Lawsuit aims to see patient readmitted



The man owed the nursing home about $75,000, a hearing officer ruled.
By ED RUNYAN
VINDICATOR TRUMBULL STAFF
WARREN -- The Ohio Department of Aging has filed a lawsuit seeking to force Horizon Village Nursing and Rehabilitation Center on North Road to readmit a former resident who left because of a medical emergency.
The action filed in Trumbull County Common Pleas Court is the latest legal maneuver in a battle that has included a hearing before the Ohio Department of Health at which the company was ordered to readmit the former resident. Horizon Village is appealing that decision, saying the department of health doesn't have the jurisdiction to order the man readmitted.
In its filing Monday, the state's Long Term Care Ombudsperson Program in Columbus has asked for the company to readmit Anthony Dorsey based on its claim and that of a state hearing examiner that Horizon Village improperly discharged him on Oct. 21, 2004, after he had been taken to Forum Health Trumbull Memorial Hospital for treatment.
The lawyer for Horizon Village, J. Brenda Coey from Canton, said she would not comment on the latest lawsuit until she had seen it.

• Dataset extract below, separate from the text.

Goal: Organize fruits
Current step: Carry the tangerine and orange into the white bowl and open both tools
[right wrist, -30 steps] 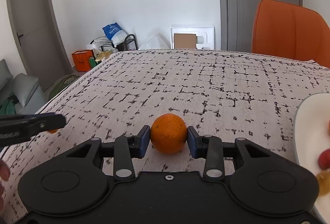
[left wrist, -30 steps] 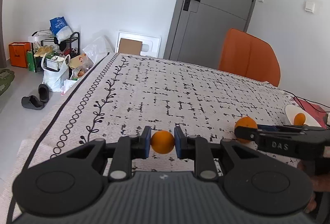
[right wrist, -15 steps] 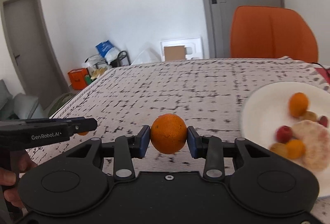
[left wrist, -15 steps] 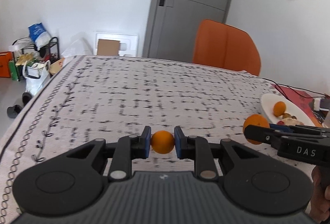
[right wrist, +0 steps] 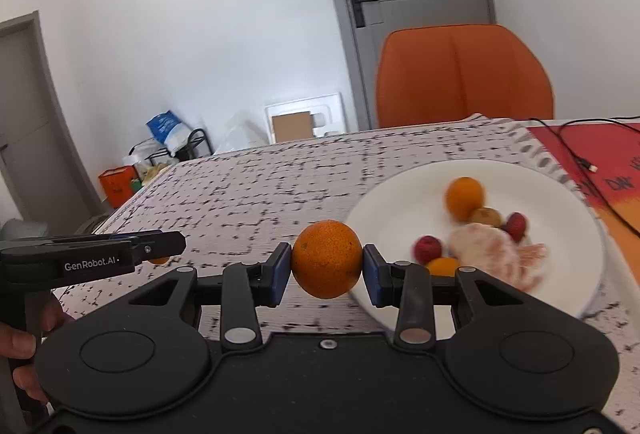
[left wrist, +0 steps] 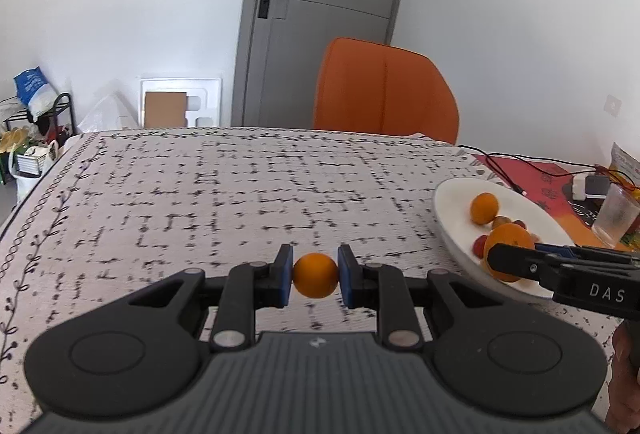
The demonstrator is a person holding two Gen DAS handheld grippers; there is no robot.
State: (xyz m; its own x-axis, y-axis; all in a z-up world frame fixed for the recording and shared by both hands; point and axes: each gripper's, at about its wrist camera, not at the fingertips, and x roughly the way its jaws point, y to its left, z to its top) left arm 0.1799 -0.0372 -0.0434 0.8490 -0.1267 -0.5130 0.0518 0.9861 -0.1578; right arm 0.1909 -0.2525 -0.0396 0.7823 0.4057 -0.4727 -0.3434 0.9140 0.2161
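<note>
My left gripper (left wrist: 315, 276) is shut on a small orange fruit (left wrist: 315, 275), held above the patterned tablecloth. My right gripper (right wrist: 326, 266) is shut on a larger orange (right wrist: 326, 264) just left of the white plate (right wrist: 404, 190). On the plate lie another orange (right wrist: 464, 197), red berries (right wrist: 427, 247), a brownish fruit (right wrist: 485, 217) and peeled citrus segments (right wrist: 486, 250). In the left wrist view the right gripper (left wrist: 508, 254) with its orange (left wrist: 510, 236) hangs over the plate's (left wrist: 452, 202) near rim. The left gripper (right wrist: 160, 246) shows at the left of the right wrist view.
An orange chair (left wrist: 384, 94) stands at the table's far side before a grey door (left wrist: 324, 14). Right of the plate are a red mat (left wrist: 532, 174) with cables, a clear cup (left wrist: 614, 218) and a white adapter (left wrist: 582, 188). Bags and a shoe rack (left wrist: 36, 126) sit at the left wall.
Both grippers have swung to the right with their fruit still held. The plate has come from the right edge into full view, close to the right gripper.
</note>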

The case is assigned to Judge W. Wyatt McKay; a hearing is also scheduled on Thursday on the company's appeal.
What lawsuit says
The suit filed Monday says Dorsey, in his mid-40s and from Warren, was admitted to the facility on about Oct. 1, 2004, and went to the hospital Oct. 21, 2004, with a high fever.
On Oct. 25, when Dorsey was ready to be released from the hospital, the facility refused to readmit him, saying Dorsey had not placed a deposit with the company to secure his bed, the lawsuit said.
TMH kept Dorsey for a little more than two weeks, and he was later taken to another nursing home, an official said.
Released without notice
"Although the facility had an available bed for Mr. Dorsey ... his readmission was refused on the basis of his outstanding balance in the approximate sum of $75,000," the state hearing officer found. "This refusal is based upon the facility's unwritten corporate policy or practice of refusing readmission to residents who have an outstanding balance due."
The state hearing officer ruled that the discharge was invalid because Horizon did not follow statutory provisions which require a written notice of the discharge be sent to the resident. The hearing officer ordered that Horizon readmit Dorsey.
In Horizon Village's Nov. 10 appeal of the state ruling, the company charged that the Ohio Department of Health lacked jurisdiction to conduct its hearing Nov. 3, and that the hearing officer misinterpreted Horizon Village's policies and misinterpreted Ohio law.
The company contends it is under no obligation to issue a 30-day notice of involuntary discharge, or to readmit Dorsey.
John Saulitis, local director of the Long Term Ombudsman Program for the District XI Agency on Aging in Youngstown, who is helping Dorsey, said the injunction was filed "on the principal that nursing homes have to follow the law when releasing patients from their facility."
Saulitis represents clients in Trumbull, Mahoning, Columbiana and Ashtabula counties.